Col. James L. Pohl, a military judge acting as the investigating officer in the case, said that keeping the hearing open would preserve the integrity of the military justice system. He previously said he planned to call the 32 people injured in the attack to testify during next month's Article 32 hearing, the military equivalent to grand jury proceedings.
Complete Coverage: Tragedy at Fort Hood
John Galligan, an attorney for defendant Maj. Nidal Hasan, sought to keep the hearing closed, saying allowing the public to hear the testimony from nearly three dozen witnesses would create so much pretrial publicity that it would make it impossible for his client to get a fair trial.
Hasan, an Army psychiatrist, is charged with 13 counts of premeditated murder and 32 counts of attempted premeditated murder in the Nov. 5 shootings at the Texas Army post. Military prosecutors have not said whether they would seek the death penalty.
Pohl also denied a defense request to exclude autopsy reports from being presented at the Oct. 12 hearing.
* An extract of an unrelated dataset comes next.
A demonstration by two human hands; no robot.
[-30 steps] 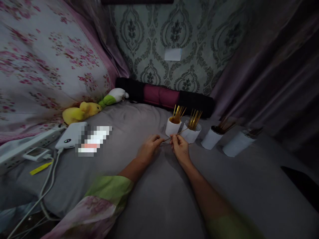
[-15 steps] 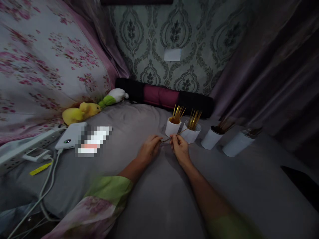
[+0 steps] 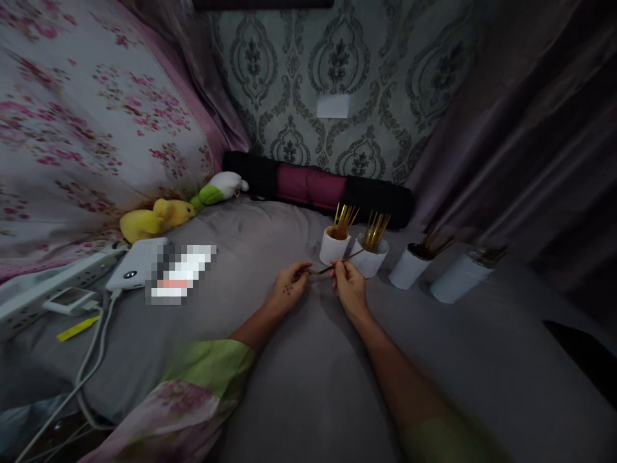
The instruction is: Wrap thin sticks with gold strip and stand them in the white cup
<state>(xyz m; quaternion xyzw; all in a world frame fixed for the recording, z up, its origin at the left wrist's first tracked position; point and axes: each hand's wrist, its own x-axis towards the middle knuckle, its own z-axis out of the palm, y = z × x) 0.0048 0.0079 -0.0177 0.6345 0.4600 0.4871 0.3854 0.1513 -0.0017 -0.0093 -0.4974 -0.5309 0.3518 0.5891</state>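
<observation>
Between my hands is a thin brown stick (image 3: 324, 270), slanting up to the right. My left hand (image 3: 291, 287) pinches its left end with closed fingers, and small dark marks show on the back of that hand. Nearer its middle, my right hand (image 3: 349, 290) grips the stick between thumb and fingers, and the far end sticks out past them. Just beyond are two white cups, a left one (image 3: 334, 249) and a right one (image 3: 375, 265), both holding upright golden sticks (image 3: 374, 230). The stick's tip passes in front of the right cup.
Two tilted-looking white cylinders, one nearer (image 3: 407, 270) and one farther right (image 3: 457, 280), hold darker sticks. A dark red and black roll (image 3: 313, 186) lies along the wall. At left are plush toys (image 3: 164, 218), a power bank (image 3: 139, 262), a power strip (image 3: 58, 284) and cables.
My left hand has turned at the wrist and shifted slightly left, so more of its marked back shows. The stick looks a little turned between the fingers. The right hand has barely moved.
</observation>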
Lt. Col. Kris Poppe, a defense attorney, said testimony about the autopsy reports might touch on bullet trajectory and how long it took the victims to die, but that the defense had been denied a request for its own expert to independently review the reports.
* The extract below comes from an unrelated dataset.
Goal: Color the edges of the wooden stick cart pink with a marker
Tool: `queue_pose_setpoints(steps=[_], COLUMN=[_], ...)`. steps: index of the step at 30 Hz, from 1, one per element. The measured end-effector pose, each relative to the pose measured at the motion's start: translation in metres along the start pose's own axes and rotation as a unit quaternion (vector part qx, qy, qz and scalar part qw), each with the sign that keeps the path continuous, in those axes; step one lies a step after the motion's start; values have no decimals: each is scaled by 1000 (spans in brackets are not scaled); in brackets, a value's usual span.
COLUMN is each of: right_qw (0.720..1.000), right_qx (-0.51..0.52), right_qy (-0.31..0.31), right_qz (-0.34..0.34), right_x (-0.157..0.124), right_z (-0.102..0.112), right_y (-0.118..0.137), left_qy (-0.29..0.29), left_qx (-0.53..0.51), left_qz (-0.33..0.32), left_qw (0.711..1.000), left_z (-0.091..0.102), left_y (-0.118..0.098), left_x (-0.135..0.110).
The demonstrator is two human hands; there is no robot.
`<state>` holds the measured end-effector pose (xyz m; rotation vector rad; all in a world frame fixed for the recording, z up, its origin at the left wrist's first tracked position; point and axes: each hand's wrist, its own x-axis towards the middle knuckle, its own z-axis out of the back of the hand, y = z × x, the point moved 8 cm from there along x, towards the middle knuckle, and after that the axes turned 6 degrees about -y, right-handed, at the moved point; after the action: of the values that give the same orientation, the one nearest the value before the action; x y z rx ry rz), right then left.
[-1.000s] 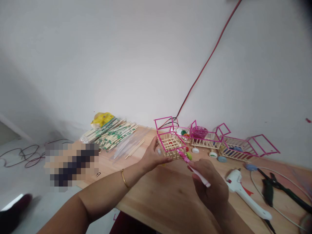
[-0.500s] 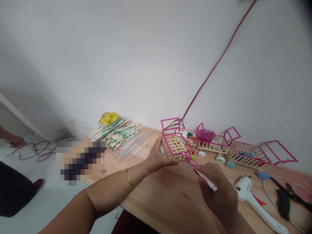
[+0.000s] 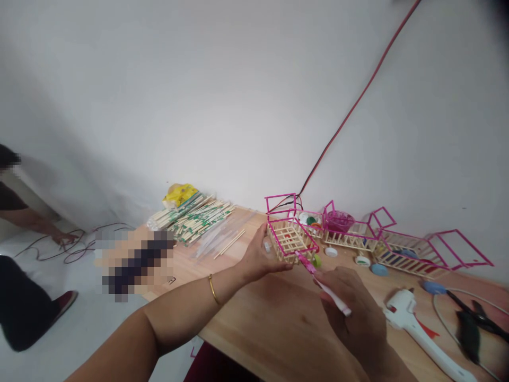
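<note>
My left hand grips the near side of a small crate built of pale wooden sticks with pink-painted edges, holding it just above the wooden table. My right hand is closed around a pink and white marker, whose pink tip touches the crate's front edge. More pink-edged stick frames stand in a row behind, along the wall.
A pile of wrapped chopsticks and a yellow bag lie at the table's back left. A white glue gun, black pliers, bottle caps and a red cable are on the right. Another person bends over floor cables at left.
The view has shifted slightly. Another person has come into view at the left and reaches down to the floor cables. My hands keep the crate and the marker together.
</note>
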<state>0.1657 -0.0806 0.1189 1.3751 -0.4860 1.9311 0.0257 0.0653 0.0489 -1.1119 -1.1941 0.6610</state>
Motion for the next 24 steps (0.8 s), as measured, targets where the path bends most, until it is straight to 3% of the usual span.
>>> queue_pose_setpoints(steps=[24], right_qw=[1000], right_qx=[5], right_qy=[6], right_qz=[9], right_x=[-4], right_z=[0], right_y=[1], left_qy=[-4], left_qx=[0], left_qz=[20], left_qw=[1000], left_z=[0], left_y=[7], left_x=[1])
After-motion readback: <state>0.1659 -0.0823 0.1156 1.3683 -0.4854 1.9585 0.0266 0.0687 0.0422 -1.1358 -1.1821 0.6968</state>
Military prosecutors said they would only use autopsy reports to show the 13 victims died of gunshot wounds.
Thursday's hearing was Hasan's second appearance in a Fort Hood courtroom. He never spoke during the hearing as he sat in a wheelchair, wearing his Army combat uniform and a knit cap that he pulled over his ears at times.
Hasan, who was paralyzed from the chest down after being shot by two Fort Hood police officers, was treated at a San Antonio military hospital until his April transfer to the Bell County Jail, which houses military suspects for nearby Fort Hood. The military justice system does not have bail for defendants.